[Start of Attachment]

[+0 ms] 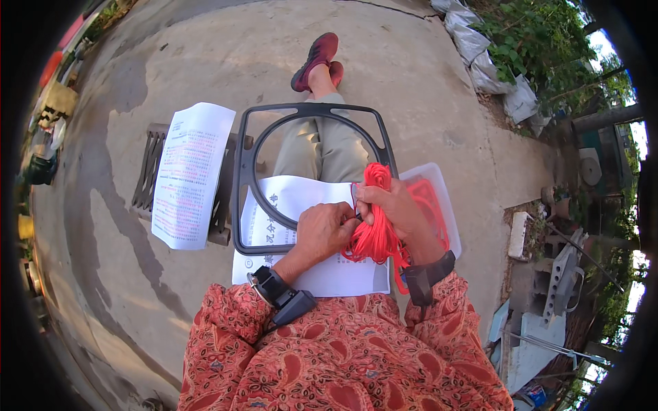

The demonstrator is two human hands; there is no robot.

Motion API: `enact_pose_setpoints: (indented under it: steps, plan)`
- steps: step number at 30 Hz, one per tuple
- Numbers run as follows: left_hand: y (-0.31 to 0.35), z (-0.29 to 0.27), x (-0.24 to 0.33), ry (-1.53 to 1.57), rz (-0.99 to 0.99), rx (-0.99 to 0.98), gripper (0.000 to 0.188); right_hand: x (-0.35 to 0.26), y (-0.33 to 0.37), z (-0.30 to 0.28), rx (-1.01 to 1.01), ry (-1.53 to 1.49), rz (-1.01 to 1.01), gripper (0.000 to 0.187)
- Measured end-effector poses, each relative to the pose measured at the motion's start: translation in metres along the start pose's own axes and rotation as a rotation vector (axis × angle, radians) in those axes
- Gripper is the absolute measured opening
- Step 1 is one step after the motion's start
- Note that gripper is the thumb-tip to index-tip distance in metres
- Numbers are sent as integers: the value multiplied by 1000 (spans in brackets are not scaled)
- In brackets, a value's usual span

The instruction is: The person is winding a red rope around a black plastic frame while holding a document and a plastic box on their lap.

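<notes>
1. Paper comes first on the left: one printed sheet point(192, 175) draped over a low slatted stool point(152, 168) on the concrete ground point(103, 274), likely laid there to stay readable.
2. One dark frame point(310, 113), a ring inside a rounded square, rests across the lap, with a second printed sheet point(288, 198) lying beneath it.
3. Left hand point(325, 229) has its grip closed, fingertips pinching what seems a single red strand, though it is too fine to be sure.
4. One hank of red cord point(377, 229) sits in the lap, between both hands.
5. Right hand point(394, 209) wraps the hank's upper part firmly, keeping it bundled.
6. One clear plastic bag point(439, 188) lies under that hand.
</notes>
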State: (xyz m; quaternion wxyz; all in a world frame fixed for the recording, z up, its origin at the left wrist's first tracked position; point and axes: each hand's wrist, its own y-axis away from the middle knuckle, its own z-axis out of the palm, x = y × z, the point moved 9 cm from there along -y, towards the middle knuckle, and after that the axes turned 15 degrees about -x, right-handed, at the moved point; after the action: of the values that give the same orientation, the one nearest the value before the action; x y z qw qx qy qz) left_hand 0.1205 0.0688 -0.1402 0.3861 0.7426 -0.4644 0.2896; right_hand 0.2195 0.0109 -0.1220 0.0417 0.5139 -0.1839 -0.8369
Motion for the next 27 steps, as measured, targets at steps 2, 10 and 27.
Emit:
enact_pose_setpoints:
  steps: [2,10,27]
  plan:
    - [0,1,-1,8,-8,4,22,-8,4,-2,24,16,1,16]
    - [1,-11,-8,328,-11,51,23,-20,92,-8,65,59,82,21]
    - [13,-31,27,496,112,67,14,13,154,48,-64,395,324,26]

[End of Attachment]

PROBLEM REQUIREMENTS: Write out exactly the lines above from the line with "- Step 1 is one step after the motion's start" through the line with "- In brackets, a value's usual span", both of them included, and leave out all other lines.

SOLUTION TO THE EXERCISE:
- Step 1 is one step after the motion's start
- Note that gripper is the thumb-tip to index-tip distance in metres
- Numbers are sent as integers: the value multiplied by 1000 (spans in brackets are not scaled)
- In brackets, a value's usual span

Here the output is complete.